#### Action item:
Begin with the line that holds "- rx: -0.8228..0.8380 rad". Write out every line from there to the end of the listing below, word for word.

#### Given data:

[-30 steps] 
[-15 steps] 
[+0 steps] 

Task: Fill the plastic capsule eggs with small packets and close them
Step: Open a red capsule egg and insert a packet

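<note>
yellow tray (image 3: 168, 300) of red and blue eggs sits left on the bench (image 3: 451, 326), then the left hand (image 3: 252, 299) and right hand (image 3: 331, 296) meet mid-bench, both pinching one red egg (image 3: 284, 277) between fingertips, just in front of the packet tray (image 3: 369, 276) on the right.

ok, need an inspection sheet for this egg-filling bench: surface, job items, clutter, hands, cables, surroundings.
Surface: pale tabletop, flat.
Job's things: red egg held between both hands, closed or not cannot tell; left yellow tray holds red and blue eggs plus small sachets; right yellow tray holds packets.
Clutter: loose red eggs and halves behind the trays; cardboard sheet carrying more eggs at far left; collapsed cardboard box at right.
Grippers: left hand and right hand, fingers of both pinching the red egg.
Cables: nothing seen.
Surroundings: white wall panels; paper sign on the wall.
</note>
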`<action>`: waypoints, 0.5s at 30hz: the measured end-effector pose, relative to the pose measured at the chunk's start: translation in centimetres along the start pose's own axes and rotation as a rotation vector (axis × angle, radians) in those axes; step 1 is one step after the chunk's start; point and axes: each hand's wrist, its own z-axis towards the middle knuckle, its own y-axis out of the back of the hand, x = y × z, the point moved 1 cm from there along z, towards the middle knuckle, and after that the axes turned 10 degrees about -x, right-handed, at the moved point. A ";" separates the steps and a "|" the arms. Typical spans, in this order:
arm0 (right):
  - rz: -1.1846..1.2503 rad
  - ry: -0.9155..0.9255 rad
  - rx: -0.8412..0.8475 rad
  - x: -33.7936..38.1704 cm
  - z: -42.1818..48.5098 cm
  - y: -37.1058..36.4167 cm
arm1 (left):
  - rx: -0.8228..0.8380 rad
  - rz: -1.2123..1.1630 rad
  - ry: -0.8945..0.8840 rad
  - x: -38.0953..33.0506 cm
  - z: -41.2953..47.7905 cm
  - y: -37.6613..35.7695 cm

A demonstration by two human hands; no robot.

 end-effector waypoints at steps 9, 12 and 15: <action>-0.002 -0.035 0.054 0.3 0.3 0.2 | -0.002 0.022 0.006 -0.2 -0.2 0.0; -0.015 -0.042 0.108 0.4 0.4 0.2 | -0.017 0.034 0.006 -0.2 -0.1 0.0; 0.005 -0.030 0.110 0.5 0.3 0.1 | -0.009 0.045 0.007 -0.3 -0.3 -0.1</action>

#### Finished task:
  - rx: -0.8228..0.8380 rad
  - rz: -1.2123..1.1630 rad
  - ry: -0.8945..0.8840 rad
  - x: -38.0953..33.0506 cm
  - z: -41.2953..47.7905 cm
  - y: -37.6613..35.7695 cm

A demonstration by two human hands; no robot.

 end-effector waypoints at steps 9, 12 and 15: <action>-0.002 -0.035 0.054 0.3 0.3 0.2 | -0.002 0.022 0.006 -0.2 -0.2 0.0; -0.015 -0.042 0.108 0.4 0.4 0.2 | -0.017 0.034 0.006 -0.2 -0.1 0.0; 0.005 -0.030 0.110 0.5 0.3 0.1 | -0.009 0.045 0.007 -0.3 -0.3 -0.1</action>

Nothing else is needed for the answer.